First find an expression for the change in KE when the force is applied along the horizontal.
 
you mean a expression for both cases?
we know that in the first case the force and displacement act in the same direction meaning no work is done.
and the second case i don't get, how can you get W = (Fcos38)d where F and d is not even given
 
jasonbans said:
we know that in the first case the force and displacement act in the same direction meaning no work is done.
and the second case i don't get, how can you get W = (Fcos38)d where F and d is not even given

Work is done in BOTH cases. This work results in an increase in KE.
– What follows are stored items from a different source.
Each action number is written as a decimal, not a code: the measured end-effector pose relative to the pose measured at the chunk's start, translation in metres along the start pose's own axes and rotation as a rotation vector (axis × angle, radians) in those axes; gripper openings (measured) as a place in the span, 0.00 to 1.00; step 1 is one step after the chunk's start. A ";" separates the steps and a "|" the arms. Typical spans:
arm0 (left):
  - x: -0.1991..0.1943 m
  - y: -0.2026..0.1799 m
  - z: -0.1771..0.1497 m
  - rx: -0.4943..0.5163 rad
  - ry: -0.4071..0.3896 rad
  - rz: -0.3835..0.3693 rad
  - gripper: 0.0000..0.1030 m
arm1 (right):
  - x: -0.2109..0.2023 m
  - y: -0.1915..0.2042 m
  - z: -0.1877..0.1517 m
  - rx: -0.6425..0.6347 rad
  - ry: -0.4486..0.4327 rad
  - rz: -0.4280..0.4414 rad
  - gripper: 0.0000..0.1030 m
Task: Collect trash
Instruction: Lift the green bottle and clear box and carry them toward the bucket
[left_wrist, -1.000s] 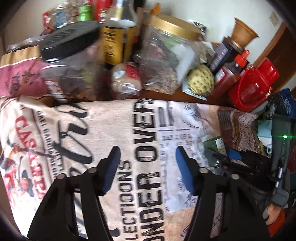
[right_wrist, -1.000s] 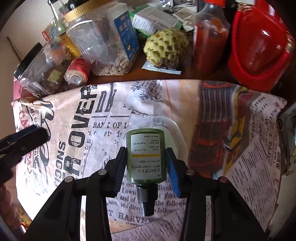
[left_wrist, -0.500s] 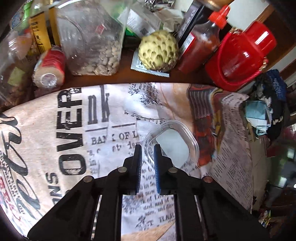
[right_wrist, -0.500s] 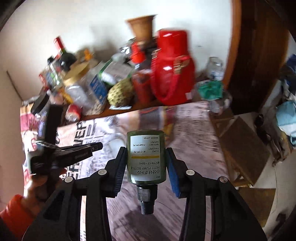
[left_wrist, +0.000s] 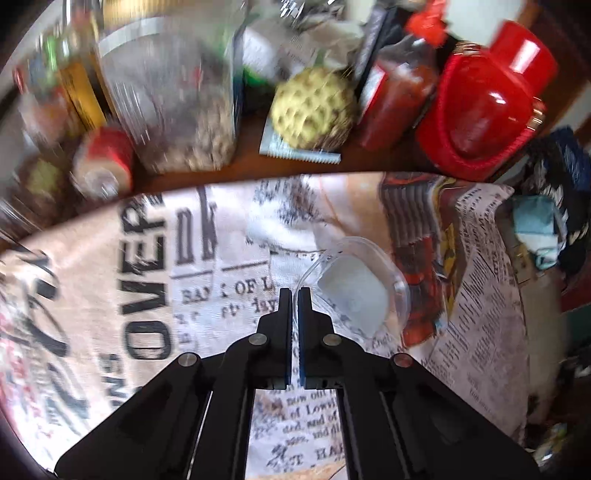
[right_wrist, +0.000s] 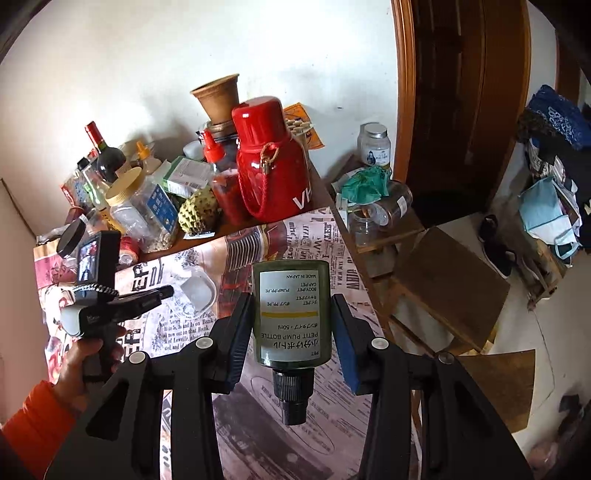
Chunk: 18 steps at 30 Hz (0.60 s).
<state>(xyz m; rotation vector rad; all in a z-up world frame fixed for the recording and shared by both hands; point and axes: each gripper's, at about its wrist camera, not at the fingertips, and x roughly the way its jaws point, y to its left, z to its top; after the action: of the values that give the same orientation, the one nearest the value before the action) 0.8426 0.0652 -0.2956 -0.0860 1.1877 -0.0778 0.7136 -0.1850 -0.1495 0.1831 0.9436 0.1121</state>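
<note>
The small green pump bottle (right_wrist: 290, 314) sits clamped between the fingers of the right gripper (right_wrist: 291, 314), held up in the air over the near edge of the desk (right_wrist: 317, 173), its black neck pointing back toward the handle and its white label upside down. The fingers press on both of its flanks.

One clear plastic container (left_wrist: 360, 284) lies on the newspaper-print cloth (left_wrist: 147, 266), just ahead and to the right of the left gripper (left_wrist: 294, 306). That gripper's fingers are drawn together with only a sliver of light between them; whether the container's thin near rim is caught in that sliver I cannot tell. From the right wrist camera the left gripper (right_wrist: 166, 291) reaches in at the container (right_wrist: 195, 291) from the left side.

So: one bottle, one clear container, two grippers. Behind the cloth stand one red flask (right_wrist: 271, 158), one red-capped sauce bottle (left_wrist: 399, 88) and one knobbly green fruit (left_wrist: 314, 107), blurred in the left view.
</note>
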 end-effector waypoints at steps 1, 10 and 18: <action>-0.010 -0.004 -0.002 0.018 -0.019 0.011 0.01 | -0.004 -0.001 0.001 -0.005 -0.008 0.005 0.38; -0.130 -0.036 -0.030 0.047 -0.235 0.070 0.01 | -0.061 -0.007 0.002 -0.096 -0.101 0.096 0.38; -0.239 -0.065 -0.093 -0.001 -0.419 0.126 0.01 | -0.115 -0.004 -0.013 -0.237 -0.183 0.192 0.38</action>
<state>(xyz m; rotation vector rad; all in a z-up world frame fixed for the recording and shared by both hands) 0.6667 0.0238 -0.1022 -0.0259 0.7719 0.0510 0.6362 -0.2076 -0.0669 0.0625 0.7225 0.3762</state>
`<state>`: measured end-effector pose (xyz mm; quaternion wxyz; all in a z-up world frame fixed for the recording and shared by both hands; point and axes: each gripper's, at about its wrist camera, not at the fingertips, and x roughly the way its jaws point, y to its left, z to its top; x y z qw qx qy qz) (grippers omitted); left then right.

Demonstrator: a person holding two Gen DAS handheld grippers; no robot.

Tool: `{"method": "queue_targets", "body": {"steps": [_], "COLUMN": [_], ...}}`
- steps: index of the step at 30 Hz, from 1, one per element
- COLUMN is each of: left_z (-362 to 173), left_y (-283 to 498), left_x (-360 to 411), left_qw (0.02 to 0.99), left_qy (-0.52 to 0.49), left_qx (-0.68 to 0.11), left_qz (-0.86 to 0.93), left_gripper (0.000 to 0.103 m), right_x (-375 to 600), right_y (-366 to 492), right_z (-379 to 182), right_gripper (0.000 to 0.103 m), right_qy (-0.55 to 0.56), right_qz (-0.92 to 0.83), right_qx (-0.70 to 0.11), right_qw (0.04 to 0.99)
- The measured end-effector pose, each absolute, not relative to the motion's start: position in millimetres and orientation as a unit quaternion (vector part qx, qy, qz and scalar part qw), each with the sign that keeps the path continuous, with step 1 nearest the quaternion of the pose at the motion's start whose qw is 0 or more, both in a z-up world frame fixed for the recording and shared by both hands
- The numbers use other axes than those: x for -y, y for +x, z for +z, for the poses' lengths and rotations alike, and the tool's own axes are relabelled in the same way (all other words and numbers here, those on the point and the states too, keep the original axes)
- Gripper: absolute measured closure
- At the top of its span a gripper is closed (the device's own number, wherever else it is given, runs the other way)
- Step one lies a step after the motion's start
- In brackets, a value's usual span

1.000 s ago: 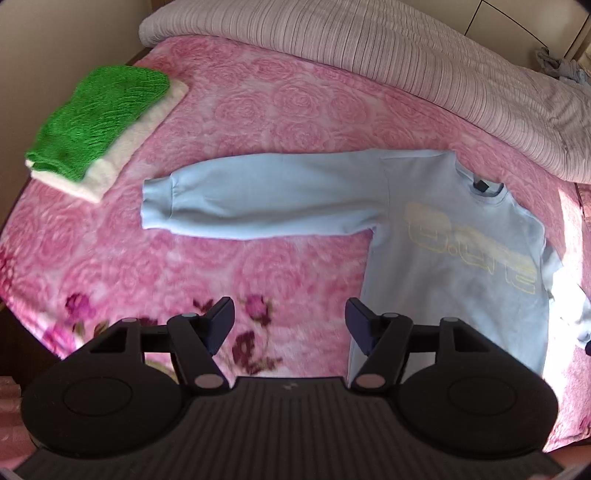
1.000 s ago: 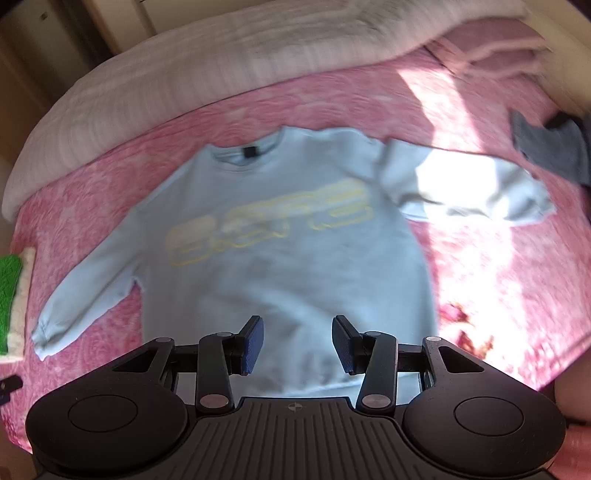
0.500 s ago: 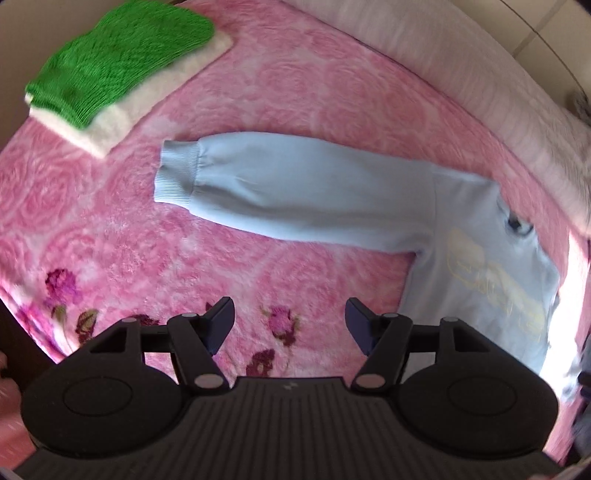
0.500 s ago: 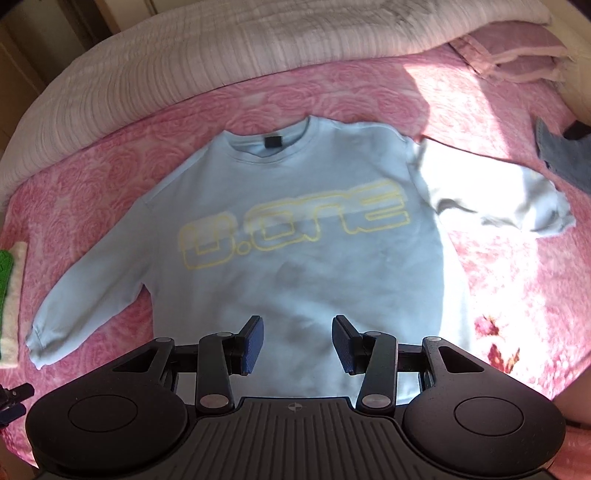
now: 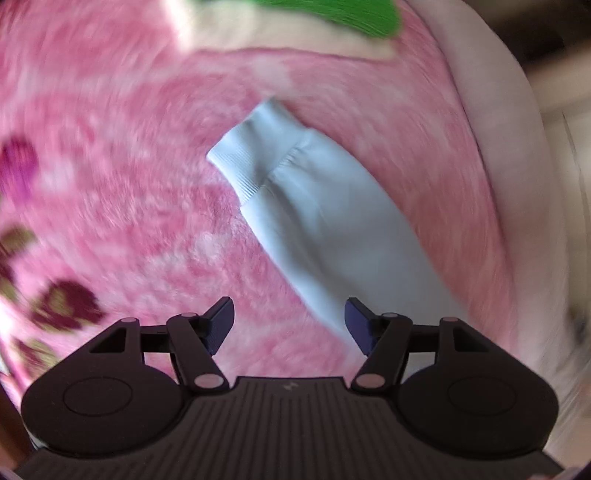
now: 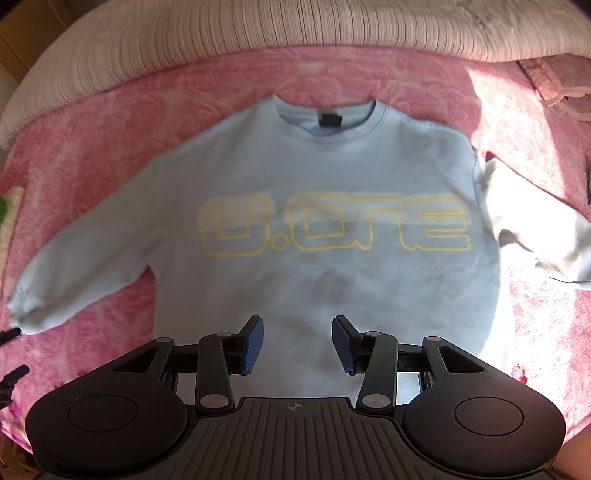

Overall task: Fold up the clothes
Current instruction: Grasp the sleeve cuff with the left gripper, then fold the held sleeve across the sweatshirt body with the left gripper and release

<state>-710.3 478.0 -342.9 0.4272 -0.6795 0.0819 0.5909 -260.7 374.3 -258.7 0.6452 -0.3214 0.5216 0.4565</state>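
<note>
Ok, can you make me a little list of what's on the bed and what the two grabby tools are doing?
garment: light blue sweatshirt, spread flat, front up, yellow outlined letters on the chest
its sleeve: cuff lies flat on the blanket
surface: pink flowery blanket
also there: green knit on a cream folded cloth, beyond the cuff
behind: striped white duvet
left tool: open, empty, over the sleeve
right tool: open, empty, over the sweatshirt's lower part
folding: not begun
</note>
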Motion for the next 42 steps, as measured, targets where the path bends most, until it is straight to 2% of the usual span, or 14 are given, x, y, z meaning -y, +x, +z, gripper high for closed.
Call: {"method": "queue_targets", "body": {"steps": [4,8,11,14,16,17,22,26,30,31,33,35,38,42], "left_z": [-372,-393,-401,-402,-403,-402,-365,-312,-280,-281,-293,-320,-358,-368], "left_y": [-723,-730,-730,-725,-720,-716,-673,-593,-479,-450,-394,-349,-314,-323], "left_x": [-480,-478,-479,-483,-486,-488,-493,-497,-481,-472,-453,-433,-407,-397], "left_qw": [0.393,0.38,0.388,0.411,0.421,0.425,0.49,0.623,0.773,0.802,0.839,0.845,0.827,0.809], "left_qy": [-0.698,-0.697,-0.685,-0.661,-0.646,-0.639,-0.53,-0.404,-0.289,-0.27,-0.244,-0.235,-0.235,-0.275], "left_qx": [-0.017,0.037,0.065,0.066,0.056,0.049,-0.025,-0.09,-0.157,-0.184,-0.248,-0.319,-0.405,-0.42], "left_qz": [0.598,0.607,0.613,0.625,0.634,0.639,0.691,0.664,0.543,0.5,0.418,0.359,0.312,0.307], "left_gripper": [0.044,0.056,0.058,0.071,0.086,0.097,0.098,0.101,0.1,0.099,0.086,0.079,0.079,0.08], "right_x": [-378,-382,-382,-378,-374,-372,-356,-342,-326,-323,-318,-315,-317,-314], "right_y": [-245,-232,-223,-210,-199,-194,-161,-125,-88,-80,-66,-55,-43,-34], "right_z": [-290,-320,-339,-356,-365,-368,-371,-366,-361,-359,-353,-349,-346,-348], "right_gripper": [0.058,0.058,0.058,0.058,0.058,0.058,0.058,0.058,0.058,0.058,0.058,0.058,0.058,0.058], "right_qy": [-0.324,-0.332,-0.336,-0.335,-0.332,-0.331,-0.322,-0.312,-0.291,-0.285,-0.275,-0.269,-0.254,-0.221], "right_qz": [0.445,0.44,0.442,0.44,0.436,0.434,0.434,0.425,0.409,0.408,0.404,0.399,0.389,0.391], "right_qx": [-0.536,-0.542,-0.541,-0.545,-0.552,-0.555,-0.554,-0.552,-0.552,-0.55,-0.543,-0.535,-0.54,-0.56], "right_qw": [0.64,0.634,0.631,0.63,0.629,0.628,0.633,0.647,0.666,0.671,0.683,0.694,0.702,0.697]}}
No more numerical data is necessary. Just assume initial velocity is u in both cases and final is V for the first case and v for the second (symbols chosen so that big V is for the greater value and small v for the smaller value - I hate to call them v1 and v2!) since the final will be different for the two cases.
 
how am i suppose to find the velocity if they give so little information?
 
Assume that applied force is F in first case and Fcos38 in the second case.
Initial velocity is u in both.
Distance traveled is assumed to be constant e.g. x in both.
 
What is V in terms of u, x and acceleration?
 
  • #10
grzz said:
What is V in terms of u, x and acceleration?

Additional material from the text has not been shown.